*** PROVIDED RECORDS ***

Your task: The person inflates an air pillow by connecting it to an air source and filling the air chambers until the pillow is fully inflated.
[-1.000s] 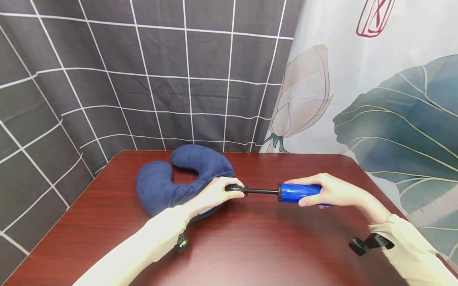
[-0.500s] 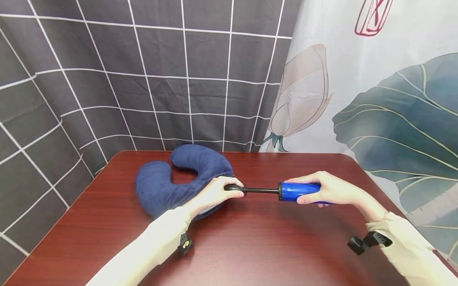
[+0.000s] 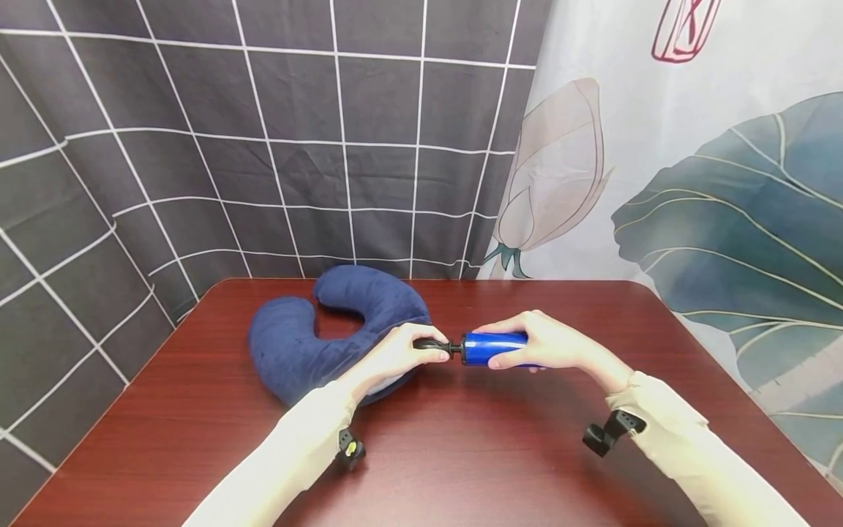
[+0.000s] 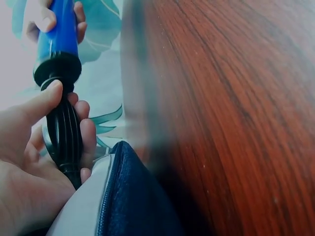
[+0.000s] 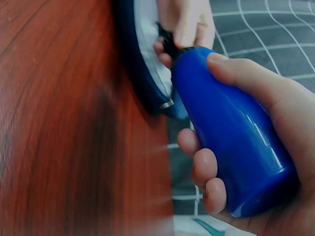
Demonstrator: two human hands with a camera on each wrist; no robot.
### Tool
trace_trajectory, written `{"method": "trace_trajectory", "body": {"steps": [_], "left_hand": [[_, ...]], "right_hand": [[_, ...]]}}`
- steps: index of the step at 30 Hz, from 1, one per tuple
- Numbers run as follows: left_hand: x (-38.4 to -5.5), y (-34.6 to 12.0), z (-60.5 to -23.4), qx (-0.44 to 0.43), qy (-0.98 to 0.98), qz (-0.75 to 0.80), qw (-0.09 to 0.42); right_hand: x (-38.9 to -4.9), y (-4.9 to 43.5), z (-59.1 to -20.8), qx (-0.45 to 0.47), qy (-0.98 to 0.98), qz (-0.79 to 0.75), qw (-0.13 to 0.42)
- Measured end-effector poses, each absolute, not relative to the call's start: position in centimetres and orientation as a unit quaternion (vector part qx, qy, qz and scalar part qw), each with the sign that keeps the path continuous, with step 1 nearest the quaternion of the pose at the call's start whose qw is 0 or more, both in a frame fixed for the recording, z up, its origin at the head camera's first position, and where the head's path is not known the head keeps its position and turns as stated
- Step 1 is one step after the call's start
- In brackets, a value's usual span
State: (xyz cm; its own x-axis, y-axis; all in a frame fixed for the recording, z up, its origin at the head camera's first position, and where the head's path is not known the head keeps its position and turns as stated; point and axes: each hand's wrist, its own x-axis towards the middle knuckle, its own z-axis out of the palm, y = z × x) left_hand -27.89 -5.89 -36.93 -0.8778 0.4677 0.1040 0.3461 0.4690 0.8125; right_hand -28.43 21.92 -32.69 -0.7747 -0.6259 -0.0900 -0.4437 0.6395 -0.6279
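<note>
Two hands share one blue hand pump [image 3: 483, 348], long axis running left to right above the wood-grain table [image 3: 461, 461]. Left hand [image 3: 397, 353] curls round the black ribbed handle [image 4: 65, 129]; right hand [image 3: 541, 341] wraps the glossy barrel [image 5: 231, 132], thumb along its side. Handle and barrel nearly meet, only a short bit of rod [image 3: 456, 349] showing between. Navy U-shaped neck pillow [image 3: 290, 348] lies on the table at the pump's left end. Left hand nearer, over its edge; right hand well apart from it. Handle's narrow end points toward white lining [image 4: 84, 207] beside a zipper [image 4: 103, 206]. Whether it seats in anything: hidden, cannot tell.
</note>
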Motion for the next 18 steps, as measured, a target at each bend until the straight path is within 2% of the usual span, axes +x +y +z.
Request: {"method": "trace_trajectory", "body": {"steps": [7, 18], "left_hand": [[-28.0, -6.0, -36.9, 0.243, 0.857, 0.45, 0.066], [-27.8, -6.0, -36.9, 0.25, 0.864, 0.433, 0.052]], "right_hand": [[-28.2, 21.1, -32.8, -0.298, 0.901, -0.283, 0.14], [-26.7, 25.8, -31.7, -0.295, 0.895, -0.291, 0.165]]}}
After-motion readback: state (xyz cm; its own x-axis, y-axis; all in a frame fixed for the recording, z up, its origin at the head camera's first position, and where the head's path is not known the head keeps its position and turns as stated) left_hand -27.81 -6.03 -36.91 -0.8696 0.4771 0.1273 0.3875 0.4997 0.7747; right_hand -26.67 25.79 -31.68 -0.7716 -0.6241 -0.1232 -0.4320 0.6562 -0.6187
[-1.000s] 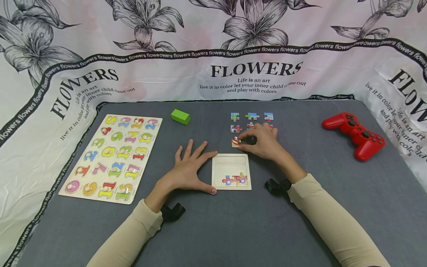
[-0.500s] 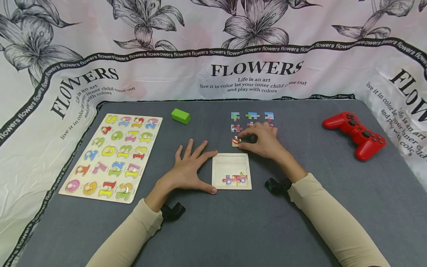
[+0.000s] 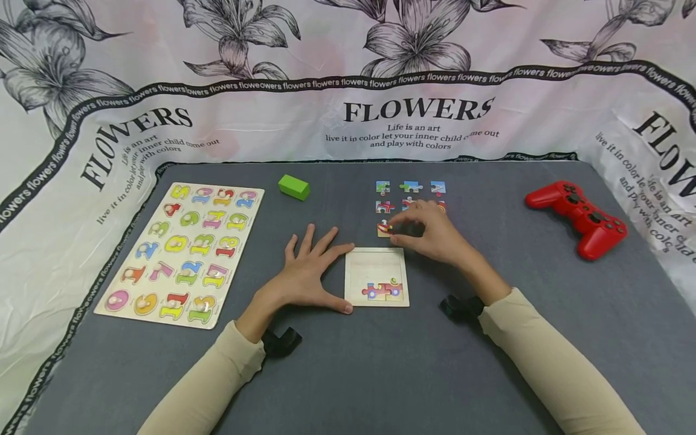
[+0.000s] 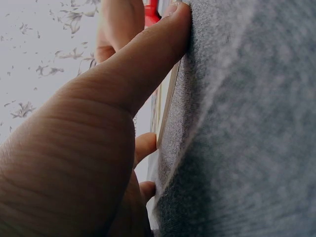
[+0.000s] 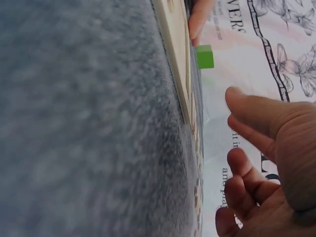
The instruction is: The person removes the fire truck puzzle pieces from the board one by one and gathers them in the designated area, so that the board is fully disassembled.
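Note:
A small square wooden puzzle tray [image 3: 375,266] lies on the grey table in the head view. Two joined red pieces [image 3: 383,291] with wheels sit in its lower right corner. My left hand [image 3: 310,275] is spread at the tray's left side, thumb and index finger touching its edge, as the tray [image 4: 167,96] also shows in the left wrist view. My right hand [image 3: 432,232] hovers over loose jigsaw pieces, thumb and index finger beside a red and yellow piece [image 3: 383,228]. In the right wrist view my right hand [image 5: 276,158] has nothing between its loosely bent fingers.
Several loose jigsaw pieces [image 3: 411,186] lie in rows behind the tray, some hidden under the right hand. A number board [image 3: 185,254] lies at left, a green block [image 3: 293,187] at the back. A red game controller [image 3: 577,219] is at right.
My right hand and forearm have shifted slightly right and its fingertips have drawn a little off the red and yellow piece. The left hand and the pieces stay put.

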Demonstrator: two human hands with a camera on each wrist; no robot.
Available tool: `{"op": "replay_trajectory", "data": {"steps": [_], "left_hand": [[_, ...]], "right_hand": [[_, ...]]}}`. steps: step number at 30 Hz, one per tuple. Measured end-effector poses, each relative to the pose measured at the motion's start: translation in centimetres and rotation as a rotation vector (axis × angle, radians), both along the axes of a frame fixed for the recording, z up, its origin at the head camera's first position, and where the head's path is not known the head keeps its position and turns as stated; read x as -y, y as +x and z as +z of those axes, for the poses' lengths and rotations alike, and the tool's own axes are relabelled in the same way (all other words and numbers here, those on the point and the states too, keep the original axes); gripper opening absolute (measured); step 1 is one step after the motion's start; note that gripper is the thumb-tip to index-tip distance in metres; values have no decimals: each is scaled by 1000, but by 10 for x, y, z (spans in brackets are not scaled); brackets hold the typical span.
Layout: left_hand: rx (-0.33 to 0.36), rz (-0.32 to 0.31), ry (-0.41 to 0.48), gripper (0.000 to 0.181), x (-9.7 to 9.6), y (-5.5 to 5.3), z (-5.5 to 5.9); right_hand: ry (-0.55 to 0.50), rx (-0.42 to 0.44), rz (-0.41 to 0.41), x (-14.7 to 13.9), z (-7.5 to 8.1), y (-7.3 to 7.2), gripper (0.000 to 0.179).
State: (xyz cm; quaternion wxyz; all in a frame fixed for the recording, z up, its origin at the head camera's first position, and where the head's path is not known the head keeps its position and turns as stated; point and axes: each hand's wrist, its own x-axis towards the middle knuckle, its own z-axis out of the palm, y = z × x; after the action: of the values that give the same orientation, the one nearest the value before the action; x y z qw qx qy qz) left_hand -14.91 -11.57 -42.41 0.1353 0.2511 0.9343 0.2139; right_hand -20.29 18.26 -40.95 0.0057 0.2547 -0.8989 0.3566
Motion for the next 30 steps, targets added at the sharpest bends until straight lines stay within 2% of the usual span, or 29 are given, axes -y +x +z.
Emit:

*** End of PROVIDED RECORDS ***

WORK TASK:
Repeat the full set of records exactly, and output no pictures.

ANSWER FOR THIS EXERCISE:
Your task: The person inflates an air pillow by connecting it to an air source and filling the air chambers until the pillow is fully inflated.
[-1.000s] 
[-0.500s] 
[+0.000s] 
[+0.000s] 
[+0.000s] 
Demonstrator: two human hands with a camera on each wrist; no robot.
### Tool
trace_trajectory, written `{"method": "trace_trajectory", "body": {"steps": [_], "left_hand": [[_, ...]], "right_hand": [[_, ...]]}}`
- steps: index of the step at 30 Hz, from 1, one per tuple
- Numbers run as follows: left_hand: x (-38.4 to -5.5), y (-34.6 to 12.0), z (-60.5 to -23.4), qx (-0.44 to 0.43), qy (-0.98 to 0.98), qz (-0.75 to 0.80), qw (-0.09 to 0.42); right_hand: x (-38.9 to -4.9), y (-4.9 to 43.5), z (-59.1 to -20.8), qx (-0.45 to 0.47), qy (-0.98 to 0.98), qz (-0.79 to 0.75), qw (-0.13 to 0.42)
- Measured end-effector poses, each absolute, not relative to the call's start: position in centimetres and orientation as a unit quaternion (vector part qx, qy, qz and scalar part qw), each with the sign that keeps the path continuous, with step 1 nearest the quaternion of the pose at the call's start whose qw is 0 or more, both in a frame fixed for the recording, z up, its origin at the head camera's first position, and where the head's path is not known the head keeps its position and turns as stated
- Step 1 is one step after the call's start
- In brackets, a value's usual span
State: (xyz cm; its own x-axis, y-axis; all in a frame fixed for the recording, z up, its origin at the head camera's first position, and where the head's path is not known the head keeps its position and turns as stated; point and axes: each hand's wrist, its own x-axis towards the middle knuckle, its own z-axis out of the palm, y = z × x) left_hand -27.89 -5.89 -36.93 -0.8778 0.4677 0.1040 0.3461 0.4690 0.8125; right_hand -28.43 21.92 -32.69 -0.7747 -0.6259 -0.0900 -0.4437 0.6395 -0.6279
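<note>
Two hands share one blue hand pump [image 3: 483, 348], long axis running left to right above the wood-grain table [image 3: 461, 461]. Left hand [image 3: 397, 353] curls round the black ribbed handle [image 4: 65, 129]; right hand [image 3: 541, 341] wraps the glossy barrel [image 5: 231, 132], thumb along its side. Handle and barrel nearly meet, only a short bit of rod [image 3: 456, 349] showing between. Navy U-shaped neck pillow [image 3: 290, 348] lies on the table at the pump's left end. Left hand nearer, over its edge; right hand well apart from it. Handle's narrow end points toward white lining [image 4: 84, 207] beside a zipper [image 4: 103, 206]. Whether it seats in anything: hidden, cannot tell.
</note>
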Motion for the next 18 steps, as measured, a target at each bend until the straight path is within 2% of the usual span, axes +x +y +z.
Request: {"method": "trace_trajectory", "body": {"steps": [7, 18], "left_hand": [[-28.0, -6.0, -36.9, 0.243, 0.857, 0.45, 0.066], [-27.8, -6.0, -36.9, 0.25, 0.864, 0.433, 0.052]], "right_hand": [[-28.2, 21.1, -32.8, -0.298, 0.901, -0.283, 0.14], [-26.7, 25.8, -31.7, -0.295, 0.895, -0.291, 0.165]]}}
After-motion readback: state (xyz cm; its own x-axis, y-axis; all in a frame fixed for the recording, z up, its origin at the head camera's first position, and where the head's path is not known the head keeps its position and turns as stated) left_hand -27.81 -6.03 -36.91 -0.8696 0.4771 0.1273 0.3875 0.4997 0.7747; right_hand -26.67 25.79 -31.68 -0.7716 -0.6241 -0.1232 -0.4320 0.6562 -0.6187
[-1.000s] 
[-0.500s] 
[+0.000s] 
[+0.000s] 
[+0.000s] 
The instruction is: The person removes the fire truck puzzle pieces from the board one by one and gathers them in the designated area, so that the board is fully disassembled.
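Note:
A small square wooden puzzle tray [image 3: 375,266] lies on the grey table in the head view. Two joined red pieces [image 3: 383,291] with wheels sit in its lower right corner. My left hand [image 3: 310,275] is spread at the tray's left side, thumb and index finger touching its edge, as the tray [image 4: 167,96] also shows in the left wrist view. My right hand [image 3: 432,232] hovers over loose jigsaw pieces, thumb and index finger beside a red and yellow piece [image 3: 383,228]. In the right wrist view my right hand [image 5: 276,158] has nothing between its loosely bent fingers.
Several loose jigsaw pieces [image 3: 411,186] lie in rows behind the tray, some hidden under the right hand. A number board [image 3: 185,254] lies at left, a green block [image 3: 293,187] at the back. A red game controller [image 3: 577,219] is at right.
My right hand and forearm have shifted slightly right and its fingertips have drawn a little off the red and yellow piece. The left hand and the pieces stay put.
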
Demonstrator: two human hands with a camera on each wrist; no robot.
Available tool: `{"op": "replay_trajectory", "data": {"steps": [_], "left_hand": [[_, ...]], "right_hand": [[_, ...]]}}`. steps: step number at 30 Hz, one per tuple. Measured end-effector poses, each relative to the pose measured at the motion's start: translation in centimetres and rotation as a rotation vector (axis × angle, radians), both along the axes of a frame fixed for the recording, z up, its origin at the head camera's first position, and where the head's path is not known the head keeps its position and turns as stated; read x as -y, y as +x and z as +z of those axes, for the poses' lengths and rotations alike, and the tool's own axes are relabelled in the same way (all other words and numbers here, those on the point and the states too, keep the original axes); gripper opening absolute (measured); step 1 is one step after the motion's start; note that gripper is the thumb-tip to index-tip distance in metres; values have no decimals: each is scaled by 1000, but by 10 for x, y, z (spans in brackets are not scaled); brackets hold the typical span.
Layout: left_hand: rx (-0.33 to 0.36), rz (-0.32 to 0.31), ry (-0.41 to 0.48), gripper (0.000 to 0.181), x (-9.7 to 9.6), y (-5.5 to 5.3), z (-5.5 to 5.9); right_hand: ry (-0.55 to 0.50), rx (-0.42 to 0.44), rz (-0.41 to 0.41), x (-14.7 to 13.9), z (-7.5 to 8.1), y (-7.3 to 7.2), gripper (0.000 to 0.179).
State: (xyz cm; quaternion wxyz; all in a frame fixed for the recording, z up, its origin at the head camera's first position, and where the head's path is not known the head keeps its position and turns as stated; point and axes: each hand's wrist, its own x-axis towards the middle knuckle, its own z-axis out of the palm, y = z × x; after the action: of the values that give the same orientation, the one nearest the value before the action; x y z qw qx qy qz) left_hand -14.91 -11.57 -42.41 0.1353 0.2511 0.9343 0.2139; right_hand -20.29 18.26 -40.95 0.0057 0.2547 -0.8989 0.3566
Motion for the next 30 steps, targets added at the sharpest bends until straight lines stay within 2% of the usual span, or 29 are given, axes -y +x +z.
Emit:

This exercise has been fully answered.